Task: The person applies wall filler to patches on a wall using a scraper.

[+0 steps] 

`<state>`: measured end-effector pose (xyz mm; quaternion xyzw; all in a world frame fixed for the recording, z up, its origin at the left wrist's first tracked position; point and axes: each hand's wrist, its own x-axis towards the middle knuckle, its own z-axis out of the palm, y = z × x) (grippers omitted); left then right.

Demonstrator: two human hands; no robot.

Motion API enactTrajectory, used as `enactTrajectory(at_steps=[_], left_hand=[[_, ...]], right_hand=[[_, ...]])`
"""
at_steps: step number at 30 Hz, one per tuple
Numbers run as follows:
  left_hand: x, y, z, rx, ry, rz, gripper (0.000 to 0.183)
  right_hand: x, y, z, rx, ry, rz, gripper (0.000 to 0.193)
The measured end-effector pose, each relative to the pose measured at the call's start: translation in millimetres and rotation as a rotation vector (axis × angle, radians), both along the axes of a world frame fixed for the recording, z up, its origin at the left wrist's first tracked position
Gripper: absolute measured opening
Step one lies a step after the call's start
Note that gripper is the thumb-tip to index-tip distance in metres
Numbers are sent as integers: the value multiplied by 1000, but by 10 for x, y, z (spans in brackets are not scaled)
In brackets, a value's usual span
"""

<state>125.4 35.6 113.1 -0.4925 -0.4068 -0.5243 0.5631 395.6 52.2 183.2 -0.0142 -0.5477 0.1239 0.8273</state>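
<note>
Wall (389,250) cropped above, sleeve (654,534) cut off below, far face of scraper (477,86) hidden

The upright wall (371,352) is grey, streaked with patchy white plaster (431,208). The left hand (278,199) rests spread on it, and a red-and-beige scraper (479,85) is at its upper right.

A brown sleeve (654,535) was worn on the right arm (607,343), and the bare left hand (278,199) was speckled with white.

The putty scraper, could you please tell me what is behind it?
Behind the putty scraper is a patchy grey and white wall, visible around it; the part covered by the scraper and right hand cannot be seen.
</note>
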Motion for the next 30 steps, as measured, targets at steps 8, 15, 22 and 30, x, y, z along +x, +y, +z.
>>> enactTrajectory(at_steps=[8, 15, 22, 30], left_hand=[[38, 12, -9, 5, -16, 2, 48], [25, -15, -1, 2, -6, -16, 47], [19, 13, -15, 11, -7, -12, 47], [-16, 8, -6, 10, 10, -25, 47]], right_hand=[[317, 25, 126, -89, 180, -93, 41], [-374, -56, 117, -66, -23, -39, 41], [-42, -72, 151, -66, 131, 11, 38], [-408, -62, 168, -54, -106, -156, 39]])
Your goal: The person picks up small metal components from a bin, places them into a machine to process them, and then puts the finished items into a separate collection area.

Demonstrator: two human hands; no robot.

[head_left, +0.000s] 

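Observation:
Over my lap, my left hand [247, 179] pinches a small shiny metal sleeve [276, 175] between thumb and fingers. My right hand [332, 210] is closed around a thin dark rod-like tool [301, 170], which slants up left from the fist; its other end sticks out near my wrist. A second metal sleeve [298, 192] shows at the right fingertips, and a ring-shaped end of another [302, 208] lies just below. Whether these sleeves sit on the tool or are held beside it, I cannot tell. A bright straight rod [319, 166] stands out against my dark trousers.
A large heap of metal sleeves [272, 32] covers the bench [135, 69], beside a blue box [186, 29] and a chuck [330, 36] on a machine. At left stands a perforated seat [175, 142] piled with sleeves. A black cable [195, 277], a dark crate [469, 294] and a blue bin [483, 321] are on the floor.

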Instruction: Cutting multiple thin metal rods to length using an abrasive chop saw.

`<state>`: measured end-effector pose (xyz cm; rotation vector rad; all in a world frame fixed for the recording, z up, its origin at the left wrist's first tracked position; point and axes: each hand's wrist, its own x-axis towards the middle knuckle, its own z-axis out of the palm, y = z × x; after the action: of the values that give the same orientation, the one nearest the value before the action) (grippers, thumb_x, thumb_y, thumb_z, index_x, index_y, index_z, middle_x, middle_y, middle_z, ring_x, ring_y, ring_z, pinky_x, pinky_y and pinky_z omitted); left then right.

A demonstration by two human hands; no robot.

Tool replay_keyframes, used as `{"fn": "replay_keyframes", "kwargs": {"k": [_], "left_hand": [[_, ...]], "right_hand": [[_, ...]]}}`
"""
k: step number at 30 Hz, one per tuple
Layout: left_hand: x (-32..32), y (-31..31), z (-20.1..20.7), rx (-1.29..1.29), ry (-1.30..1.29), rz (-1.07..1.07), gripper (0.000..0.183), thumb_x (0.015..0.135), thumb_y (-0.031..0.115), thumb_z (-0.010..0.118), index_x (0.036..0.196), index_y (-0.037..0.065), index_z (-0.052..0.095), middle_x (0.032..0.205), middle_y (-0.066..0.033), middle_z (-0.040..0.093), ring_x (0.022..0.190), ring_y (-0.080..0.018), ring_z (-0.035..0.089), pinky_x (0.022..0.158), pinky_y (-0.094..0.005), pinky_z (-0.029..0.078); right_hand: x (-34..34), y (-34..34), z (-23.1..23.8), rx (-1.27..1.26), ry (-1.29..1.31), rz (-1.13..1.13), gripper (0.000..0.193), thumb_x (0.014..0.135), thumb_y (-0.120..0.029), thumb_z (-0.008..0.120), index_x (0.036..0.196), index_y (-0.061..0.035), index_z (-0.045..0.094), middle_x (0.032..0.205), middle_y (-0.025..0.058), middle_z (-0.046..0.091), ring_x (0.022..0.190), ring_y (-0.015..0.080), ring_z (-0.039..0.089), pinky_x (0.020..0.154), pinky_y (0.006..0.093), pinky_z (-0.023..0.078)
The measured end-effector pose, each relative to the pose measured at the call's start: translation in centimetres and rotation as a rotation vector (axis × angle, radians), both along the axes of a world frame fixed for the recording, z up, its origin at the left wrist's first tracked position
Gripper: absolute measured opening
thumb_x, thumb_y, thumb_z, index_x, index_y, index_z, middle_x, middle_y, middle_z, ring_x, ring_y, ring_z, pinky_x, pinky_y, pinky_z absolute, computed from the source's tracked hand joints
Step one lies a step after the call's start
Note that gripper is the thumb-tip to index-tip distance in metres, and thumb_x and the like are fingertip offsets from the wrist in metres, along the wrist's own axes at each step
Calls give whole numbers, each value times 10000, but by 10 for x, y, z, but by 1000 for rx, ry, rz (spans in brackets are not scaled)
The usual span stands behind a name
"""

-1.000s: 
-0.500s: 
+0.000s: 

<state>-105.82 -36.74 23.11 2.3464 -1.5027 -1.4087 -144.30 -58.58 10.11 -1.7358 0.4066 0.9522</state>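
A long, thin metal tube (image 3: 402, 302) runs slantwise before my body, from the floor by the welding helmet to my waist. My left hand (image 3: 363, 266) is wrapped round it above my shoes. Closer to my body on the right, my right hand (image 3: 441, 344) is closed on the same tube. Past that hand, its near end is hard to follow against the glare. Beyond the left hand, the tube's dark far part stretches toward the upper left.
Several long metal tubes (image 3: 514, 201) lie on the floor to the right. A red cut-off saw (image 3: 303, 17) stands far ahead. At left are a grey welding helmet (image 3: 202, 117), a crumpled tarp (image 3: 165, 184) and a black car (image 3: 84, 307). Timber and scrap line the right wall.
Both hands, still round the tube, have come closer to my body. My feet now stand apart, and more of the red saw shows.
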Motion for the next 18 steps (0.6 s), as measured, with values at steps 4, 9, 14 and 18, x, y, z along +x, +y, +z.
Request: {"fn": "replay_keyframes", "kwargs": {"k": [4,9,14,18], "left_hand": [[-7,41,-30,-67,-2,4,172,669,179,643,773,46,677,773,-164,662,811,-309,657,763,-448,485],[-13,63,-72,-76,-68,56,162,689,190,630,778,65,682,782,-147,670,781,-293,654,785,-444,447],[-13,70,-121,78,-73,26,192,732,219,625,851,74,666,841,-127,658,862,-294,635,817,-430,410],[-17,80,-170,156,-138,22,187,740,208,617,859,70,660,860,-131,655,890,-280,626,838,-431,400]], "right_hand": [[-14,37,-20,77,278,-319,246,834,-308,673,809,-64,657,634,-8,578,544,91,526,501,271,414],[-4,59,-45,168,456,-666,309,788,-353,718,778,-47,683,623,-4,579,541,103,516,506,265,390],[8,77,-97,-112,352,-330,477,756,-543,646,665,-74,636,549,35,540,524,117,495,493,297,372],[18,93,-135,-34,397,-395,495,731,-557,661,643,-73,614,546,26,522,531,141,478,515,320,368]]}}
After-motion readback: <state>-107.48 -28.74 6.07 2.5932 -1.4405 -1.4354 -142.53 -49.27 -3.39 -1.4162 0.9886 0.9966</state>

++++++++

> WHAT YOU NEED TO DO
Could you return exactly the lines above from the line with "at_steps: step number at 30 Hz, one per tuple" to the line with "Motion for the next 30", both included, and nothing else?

> ANSWER BOX
at_steps: step number at 30 Hz, one per tuple
Numbers run as follows:
  left_hand: x, y, z, rx, ry, rz, gripper (0.000 to 0.183)
  right_hand: x, y, z, rx, ry, rz, gripper (0.000 to 0.193)
The measured end-effector pose, each relative to the pose measured at the call's start: translation in millimetres and rotation as a rotation vector (axis × angle, radians), both along the axes of a world frame fixed for the recording, z up, its origin at the left wrist's first tracked position
Gripper: absolute measured opening
Step one lies a step after the call's start
Note that gripper is the thumb-tip to index-tip distance in metres
Numbers are sent as integers: the value multiplied by 1000, but by 10 for x, y, z (spans in brackets are not scaled)
In brackets, a value's usual span
"""

<state>125.4 35.6 113.1 -0.4925 -0.4068 -0.5243 0.5631 395.6 52.2 183.2 -0.0142 -0.5477 0.1239 0.8273</state>
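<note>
Wall (389,250) cropped above, sleeve (654,534) cut off below, far face of scraper (477,86) hidden

The upright wall (371,352) is grey, streaked with patchy white plaster (431,208). The left hand (278,199) rests spread on it, and a red-and-beige scraper (479,85) is at its upper right.

A brown sleeve (654,535) was worn on the right arm (607,343), and the bare left hand (278,199) was speckled with white.

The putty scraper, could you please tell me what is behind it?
Behind the putty scraper is a patchy grey and white wall, visible around it; the part covered by the scraper and right hand cannot be seen.
</note>
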Motion for the next 30 steps, as measured, targets at steps 8, 15, 22 and 30, x, y, z along +x, +y, +z.

This is the complete answer.